Take the data below. Output it exactly from its first line through the line containing "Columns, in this".

# # # # # # #

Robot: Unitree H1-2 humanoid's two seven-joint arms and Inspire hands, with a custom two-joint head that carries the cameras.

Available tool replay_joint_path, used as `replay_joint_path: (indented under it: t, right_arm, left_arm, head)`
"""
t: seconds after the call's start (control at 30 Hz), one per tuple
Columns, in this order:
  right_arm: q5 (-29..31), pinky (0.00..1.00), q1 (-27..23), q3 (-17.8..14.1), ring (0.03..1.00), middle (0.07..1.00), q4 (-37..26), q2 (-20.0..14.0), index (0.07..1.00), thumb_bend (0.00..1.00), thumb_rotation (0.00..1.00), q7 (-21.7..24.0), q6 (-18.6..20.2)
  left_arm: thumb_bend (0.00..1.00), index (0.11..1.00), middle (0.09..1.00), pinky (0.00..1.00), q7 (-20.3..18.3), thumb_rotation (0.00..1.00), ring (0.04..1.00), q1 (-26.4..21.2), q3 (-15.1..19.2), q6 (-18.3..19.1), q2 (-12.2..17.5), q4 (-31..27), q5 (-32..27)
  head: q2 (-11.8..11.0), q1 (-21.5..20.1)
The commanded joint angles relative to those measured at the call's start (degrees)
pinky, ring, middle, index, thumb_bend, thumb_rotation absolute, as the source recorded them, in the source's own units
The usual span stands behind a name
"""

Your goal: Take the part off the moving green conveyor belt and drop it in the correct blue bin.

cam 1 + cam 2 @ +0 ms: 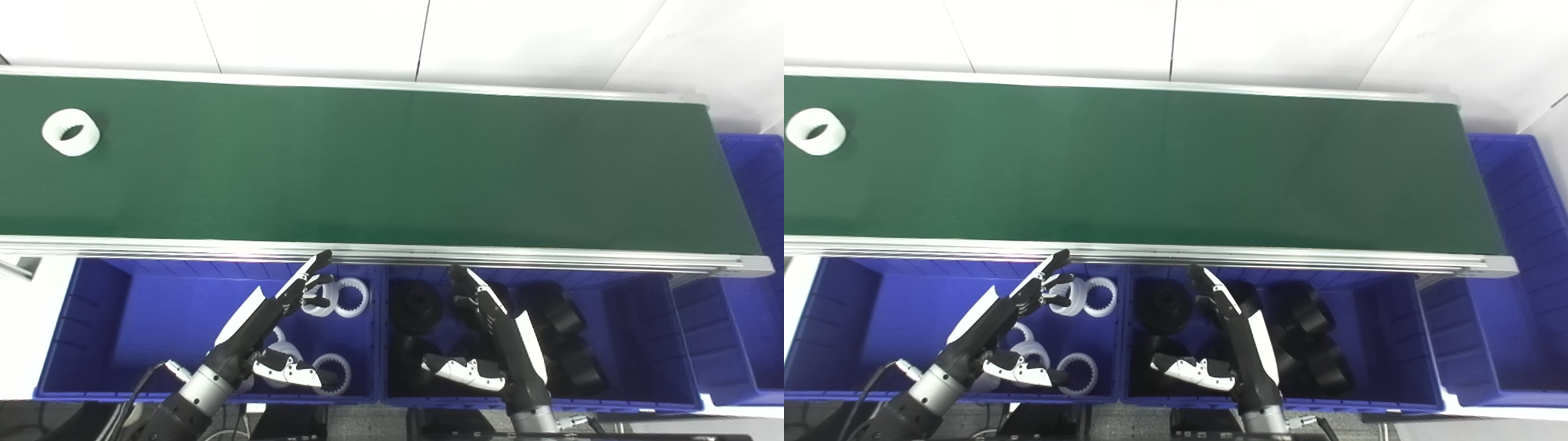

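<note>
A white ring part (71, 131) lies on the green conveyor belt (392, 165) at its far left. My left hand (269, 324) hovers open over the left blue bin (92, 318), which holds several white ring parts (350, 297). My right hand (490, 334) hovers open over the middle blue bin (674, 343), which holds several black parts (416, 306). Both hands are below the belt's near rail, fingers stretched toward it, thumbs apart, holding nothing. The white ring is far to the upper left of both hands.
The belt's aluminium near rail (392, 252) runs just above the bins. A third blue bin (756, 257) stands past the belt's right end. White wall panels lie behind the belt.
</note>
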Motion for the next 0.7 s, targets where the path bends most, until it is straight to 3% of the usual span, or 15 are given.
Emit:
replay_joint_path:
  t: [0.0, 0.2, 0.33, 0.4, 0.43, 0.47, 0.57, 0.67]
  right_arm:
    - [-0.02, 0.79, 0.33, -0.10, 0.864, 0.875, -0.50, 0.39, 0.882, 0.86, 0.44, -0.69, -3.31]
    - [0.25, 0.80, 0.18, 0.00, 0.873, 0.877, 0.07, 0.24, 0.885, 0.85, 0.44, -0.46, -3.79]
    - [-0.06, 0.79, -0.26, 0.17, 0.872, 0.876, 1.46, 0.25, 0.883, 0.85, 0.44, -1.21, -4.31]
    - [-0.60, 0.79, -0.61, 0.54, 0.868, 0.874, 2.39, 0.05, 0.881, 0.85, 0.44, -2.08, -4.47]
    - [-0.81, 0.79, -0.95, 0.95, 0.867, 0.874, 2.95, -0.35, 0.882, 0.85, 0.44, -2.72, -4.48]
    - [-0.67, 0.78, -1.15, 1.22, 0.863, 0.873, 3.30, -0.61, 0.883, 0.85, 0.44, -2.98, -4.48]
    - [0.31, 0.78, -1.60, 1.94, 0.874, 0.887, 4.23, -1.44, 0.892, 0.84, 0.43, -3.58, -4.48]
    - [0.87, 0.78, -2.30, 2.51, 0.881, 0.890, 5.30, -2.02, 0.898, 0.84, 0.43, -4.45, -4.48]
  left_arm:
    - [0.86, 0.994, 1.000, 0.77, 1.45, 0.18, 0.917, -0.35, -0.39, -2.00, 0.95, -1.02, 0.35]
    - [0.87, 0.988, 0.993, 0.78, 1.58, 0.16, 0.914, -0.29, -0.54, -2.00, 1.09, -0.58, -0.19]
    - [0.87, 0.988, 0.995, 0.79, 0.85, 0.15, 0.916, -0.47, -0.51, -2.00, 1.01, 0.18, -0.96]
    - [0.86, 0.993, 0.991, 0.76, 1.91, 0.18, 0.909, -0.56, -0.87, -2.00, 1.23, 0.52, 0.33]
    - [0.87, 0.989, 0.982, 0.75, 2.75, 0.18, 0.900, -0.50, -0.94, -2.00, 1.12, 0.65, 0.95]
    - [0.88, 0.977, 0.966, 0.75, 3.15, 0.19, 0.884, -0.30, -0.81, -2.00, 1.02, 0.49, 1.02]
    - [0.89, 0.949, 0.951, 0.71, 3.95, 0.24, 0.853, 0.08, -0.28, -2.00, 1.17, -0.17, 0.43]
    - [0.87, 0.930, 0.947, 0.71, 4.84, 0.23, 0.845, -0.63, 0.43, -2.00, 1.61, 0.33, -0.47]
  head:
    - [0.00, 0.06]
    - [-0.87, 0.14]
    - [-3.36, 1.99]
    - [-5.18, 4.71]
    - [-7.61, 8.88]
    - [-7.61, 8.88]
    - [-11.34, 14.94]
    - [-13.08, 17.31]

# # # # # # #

EXERCISE SOLUTION »
Robot: Unitree H1-2 humanoid's two seven-joint arms and Inspire hands, with a custom two-joint head that carries the cameras.

Available tool replay_joint_path, used as `replay_joint_path: (indented under it: t, right_arm, left_arm, head)`
"""
t: seconds after the call's start (control at 30 Hz), one per tuple
Columns, in this order:

What this exercise required is now done.